Chapter four is dedicated to the rich theme of sound, which is here explored through the multiplicity of animal howls, cries, growls, squeaks and more. Including those beyond the limited human sensoria, such as echolocation. Crucially her attention includes the pre- and non-verbal, or the so-termed-voiceless, a characterisation often used to “dehumanise” the animal. In her consideration of the live-giving “breath” she gives room not just to the loud, impressive animal roar, but also the quieter forms of sounding. “Breath” is visible, or rather visibly strained, in the “silent screams” of suffocation. Such as the unheard, yet ear-splitting screams that emanate the desperately gasping mouths of flailing, wide-eyed fish, torn out of their atmosphere and left to suffocate in the fresh air. Laird shows great insistence and rigor in querying the acceptable norms of so called “Western Enlightenment” causally used to justify the eradication of the lesser- and less-than-human.

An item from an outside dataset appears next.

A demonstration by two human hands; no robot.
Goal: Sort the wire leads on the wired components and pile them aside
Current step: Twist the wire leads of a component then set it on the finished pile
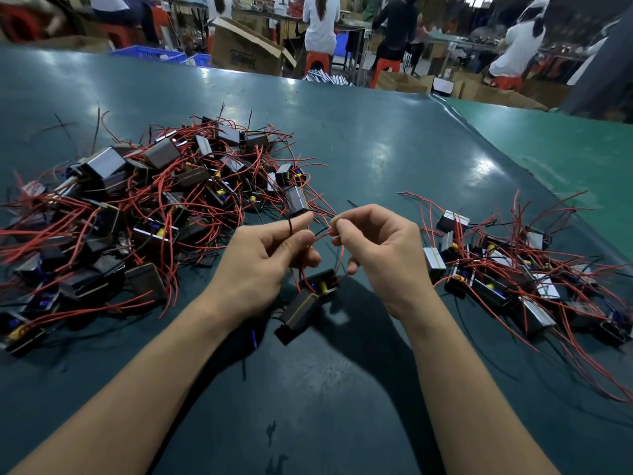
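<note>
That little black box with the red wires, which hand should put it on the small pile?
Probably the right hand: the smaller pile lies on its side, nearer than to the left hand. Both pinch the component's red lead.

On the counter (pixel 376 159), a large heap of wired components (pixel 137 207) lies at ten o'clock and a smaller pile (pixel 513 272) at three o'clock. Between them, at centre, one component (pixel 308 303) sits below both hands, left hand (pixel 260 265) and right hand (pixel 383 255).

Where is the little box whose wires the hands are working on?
In the head view the box hangs low in the middle, just under the left hand and right hand, between the big pile on the left and the small pile on the right.
</note>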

As such, Cinemal is also an appeal to the “anaesticised” human animal, which too often overlooks the “iridescent vibration” or “shimmer” that connects all beings on this earth and beyond. She identifies this, as the cause of living beings becoming reduced to products and “commodities” (p.101). In a capitalist system it is more profitable for the human to not feel, but tear apart and sever any connection to the natural world and our fellow animals. Laird allows herself to challenge the supposed “impossibility of interspecies communication” (p.97), instead encouraging artists and experimental filmmakers specifically, to take up the “beautiful challenge” of exploring the “untranslatable”. For “interspecies communication is not only possible”, but necessary and can happen in and through, many different senses (p.101). Laird advocates for the becoming animal of experimental film, because to follow anthropocentric norms or “human exceptionism” leads to a cinema that is self-constraint and lackluster. Or at least she argues, work that is much “less interesting” and “certainly less relevant art” (p.15). One of her aims is for the book itself to become “cinematic expression, by other means” (p.138) and indeed Cinemal is effective in creating a reading experience that conveys a sense of the cinematic. I identified this, in its circulating, widening and closing view, which resembles a camera’s shifting focus. In Laird’s eyes the Cinemal is its own species, a vivid, fantastical creature made of thought and word and paper. If you stroke its pages, her arguments appear compellingly expressed through language that is equal parts purposeful, political and poetic - all throughout the body of this engaging and thought-provoking Cinemal.